Your answer should be every line from the records that contains "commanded".

(Records supplied)

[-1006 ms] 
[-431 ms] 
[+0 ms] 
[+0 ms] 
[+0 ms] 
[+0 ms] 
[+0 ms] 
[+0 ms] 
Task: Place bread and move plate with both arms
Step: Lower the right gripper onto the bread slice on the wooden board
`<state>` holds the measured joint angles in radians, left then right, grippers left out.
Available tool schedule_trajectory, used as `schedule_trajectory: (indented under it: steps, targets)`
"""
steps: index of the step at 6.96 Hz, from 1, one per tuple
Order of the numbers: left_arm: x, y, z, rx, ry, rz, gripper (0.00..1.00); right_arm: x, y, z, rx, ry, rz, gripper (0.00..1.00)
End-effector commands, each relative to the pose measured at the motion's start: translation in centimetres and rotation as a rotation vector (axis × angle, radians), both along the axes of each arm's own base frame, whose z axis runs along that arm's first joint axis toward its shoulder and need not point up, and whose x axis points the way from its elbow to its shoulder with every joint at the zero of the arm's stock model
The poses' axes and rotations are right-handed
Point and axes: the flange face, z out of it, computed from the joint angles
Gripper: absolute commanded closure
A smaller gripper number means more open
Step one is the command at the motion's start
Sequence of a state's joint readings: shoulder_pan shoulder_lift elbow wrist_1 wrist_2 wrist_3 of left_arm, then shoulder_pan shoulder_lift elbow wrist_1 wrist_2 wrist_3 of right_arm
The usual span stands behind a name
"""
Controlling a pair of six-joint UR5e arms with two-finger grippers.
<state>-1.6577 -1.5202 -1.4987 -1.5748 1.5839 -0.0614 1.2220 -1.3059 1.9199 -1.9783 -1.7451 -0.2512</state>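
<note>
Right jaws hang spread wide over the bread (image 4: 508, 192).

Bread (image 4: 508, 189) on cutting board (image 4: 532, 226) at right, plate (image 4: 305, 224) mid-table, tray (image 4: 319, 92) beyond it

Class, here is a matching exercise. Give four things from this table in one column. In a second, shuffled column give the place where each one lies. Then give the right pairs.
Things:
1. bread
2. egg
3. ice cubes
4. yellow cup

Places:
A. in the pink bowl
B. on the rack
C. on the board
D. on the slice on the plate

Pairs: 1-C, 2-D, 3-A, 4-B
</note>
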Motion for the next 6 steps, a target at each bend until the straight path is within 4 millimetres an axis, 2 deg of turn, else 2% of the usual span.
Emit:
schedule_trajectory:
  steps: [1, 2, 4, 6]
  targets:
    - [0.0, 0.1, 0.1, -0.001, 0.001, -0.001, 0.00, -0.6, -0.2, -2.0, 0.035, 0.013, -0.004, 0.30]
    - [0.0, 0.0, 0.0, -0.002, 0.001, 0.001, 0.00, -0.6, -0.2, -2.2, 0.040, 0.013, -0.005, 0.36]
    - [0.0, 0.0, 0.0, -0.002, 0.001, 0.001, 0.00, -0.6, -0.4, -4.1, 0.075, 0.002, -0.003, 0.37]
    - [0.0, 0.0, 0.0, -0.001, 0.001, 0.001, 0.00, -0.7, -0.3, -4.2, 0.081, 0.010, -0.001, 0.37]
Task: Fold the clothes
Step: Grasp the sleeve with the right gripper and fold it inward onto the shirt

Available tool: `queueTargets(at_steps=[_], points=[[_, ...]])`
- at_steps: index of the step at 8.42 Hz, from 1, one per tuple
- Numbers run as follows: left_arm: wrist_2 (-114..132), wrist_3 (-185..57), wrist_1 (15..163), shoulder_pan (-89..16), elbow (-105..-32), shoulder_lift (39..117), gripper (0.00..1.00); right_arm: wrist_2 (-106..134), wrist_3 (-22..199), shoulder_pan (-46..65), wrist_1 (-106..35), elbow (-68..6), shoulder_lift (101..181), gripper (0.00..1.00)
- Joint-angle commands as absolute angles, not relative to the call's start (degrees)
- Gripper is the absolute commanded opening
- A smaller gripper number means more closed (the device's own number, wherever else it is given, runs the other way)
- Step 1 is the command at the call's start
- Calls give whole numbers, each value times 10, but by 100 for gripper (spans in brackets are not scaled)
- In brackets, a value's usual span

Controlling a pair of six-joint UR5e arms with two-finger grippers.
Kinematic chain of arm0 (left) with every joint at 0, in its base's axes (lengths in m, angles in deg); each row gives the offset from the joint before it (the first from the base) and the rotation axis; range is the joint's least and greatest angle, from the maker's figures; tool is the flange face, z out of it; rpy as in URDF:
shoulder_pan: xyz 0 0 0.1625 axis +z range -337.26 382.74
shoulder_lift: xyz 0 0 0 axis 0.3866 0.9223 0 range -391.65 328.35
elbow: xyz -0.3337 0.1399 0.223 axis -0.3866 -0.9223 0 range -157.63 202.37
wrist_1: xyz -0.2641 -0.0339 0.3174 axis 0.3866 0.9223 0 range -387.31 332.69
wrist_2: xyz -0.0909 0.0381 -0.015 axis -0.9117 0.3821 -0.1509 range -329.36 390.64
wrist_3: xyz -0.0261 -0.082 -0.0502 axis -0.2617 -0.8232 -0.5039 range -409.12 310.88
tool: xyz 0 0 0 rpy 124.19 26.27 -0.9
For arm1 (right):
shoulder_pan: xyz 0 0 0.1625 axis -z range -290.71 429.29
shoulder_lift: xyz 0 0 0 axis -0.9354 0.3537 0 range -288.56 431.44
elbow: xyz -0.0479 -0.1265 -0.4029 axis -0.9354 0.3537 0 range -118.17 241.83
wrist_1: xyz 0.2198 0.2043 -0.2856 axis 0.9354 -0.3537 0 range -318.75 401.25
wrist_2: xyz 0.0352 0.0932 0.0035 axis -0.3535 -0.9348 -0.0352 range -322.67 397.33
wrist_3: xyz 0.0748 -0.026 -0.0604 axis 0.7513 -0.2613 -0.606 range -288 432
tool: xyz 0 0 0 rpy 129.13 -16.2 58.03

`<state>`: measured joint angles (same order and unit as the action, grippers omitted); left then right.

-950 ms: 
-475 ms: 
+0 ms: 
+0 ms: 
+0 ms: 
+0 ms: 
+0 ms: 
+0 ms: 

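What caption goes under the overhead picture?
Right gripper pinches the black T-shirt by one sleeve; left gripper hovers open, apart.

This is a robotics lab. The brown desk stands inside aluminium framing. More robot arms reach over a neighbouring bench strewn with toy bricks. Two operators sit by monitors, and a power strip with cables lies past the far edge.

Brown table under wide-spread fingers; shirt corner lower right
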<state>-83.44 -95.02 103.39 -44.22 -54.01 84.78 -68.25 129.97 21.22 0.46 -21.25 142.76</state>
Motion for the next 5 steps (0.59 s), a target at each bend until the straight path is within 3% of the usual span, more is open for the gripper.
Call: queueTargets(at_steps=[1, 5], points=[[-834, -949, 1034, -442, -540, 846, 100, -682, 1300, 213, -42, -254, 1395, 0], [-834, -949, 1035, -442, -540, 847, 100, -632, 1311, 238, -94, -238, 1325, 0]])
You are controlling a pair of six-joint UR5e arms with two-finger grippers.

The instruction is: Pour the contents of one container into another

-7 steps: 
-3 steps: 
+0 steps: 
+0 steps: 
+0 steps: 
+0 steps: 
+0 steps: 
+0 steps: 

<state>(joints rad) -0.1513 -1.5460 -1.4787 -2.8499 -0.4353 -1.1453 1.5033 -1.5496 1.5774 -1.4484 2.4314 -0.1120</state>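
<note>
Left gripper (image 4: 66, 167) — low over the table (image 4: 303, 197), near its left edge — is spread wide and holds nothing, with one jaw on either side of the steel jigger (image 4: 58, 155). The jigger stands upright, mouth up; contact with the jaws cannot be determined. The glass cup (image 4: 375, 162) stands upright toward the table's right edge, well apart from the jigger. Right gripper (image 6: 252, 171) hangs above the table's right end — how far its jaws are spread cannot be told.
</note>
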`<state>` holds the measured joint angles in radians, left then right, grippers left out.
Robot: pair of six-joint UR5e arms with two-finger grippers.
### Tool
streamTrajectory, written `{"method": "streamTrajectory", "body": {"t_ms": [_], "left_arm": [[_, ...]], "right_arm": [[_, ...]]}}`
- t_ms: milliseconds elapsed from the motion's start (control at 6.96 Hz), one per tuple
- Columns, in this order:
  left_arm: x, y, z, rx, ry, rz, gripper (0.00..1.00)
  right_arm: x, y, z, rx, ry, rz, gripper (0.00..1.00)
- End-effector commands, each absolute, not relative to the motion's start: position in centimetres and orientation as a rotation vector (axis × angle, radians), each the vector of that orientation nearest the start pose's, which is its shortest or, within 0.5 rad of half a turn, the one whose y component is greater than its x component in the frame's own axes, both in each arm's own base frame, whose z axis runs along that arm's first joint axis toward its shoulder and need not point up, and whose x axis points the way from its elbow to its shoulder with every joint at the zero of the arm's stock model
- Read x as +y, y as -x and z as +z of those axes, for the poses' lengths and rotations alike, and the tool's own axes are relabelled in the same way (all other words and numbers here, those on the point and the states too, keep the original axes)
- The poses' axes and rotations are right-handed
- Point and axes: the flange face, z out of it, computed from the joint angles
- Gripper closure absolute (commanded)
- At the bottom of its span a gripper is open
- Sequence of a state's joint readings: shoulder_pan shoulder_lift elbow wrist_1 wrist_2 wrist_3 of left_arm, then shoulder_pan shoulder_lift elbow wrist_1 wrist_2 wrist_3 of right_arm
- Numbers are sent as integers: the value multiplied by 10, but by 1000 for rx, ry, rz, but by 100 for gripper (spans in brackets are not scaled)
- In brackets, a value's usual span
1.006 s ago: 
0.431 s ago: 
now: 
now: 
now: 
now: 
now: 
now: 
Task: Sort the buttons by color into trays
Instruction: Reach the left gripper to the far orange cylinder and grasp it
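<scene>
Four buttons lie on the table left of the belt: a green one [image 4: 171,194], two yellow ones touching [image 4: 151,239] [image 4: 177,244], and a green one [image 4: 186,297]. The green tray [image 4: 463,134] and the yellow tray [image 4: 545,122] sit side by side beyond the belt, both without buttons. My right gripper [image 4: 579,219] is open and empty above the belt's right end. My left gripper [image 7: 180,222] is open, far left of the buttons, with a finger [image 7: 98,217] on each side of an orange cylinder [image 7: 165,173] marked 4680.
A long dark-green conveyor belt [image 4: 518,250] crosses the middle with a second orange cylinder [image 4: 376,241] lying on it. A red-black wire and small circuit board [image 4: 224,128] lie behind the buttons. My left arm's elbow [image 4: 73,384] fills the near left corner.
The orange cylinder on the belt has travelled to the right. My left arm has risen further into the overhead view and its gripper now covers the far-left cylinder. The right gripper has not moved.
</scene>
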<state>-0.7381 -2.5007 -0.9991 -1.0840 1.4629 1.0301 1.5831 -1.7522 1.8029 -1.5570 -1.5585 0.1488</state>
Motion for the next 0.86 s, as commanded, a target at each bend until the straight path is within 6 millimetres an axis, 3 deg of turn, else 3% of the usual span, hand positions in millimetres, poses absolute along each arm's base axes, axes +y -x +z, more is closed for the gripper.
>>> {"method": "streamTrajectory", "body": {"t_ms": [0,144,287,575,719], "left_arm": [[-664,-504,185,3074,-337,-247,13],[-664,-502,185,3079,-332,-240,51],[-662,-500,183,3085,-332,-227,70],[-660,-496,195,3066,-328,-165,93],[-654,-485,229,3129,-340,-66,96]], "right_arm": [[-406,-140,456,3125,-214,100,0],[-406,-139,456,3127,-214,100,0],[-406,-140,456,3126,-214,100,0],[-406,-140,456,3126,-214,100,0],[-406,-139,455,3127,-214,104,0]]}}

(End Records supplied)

| Output of the task |
Gripper: absolute commanded closure
- Gripper is the absolute commanded opening
- Gripper closure absolute (commanded)
Motion for the next 0.86 s, as commanded, a target at each bend until the straight path is within 6 millimetres an axis, 3 deg of turn, else 3% of the usual span, hand positions in millimetres, poses absolute along each arm's base axes, axes +y -x +z, more is closed for the gripper.

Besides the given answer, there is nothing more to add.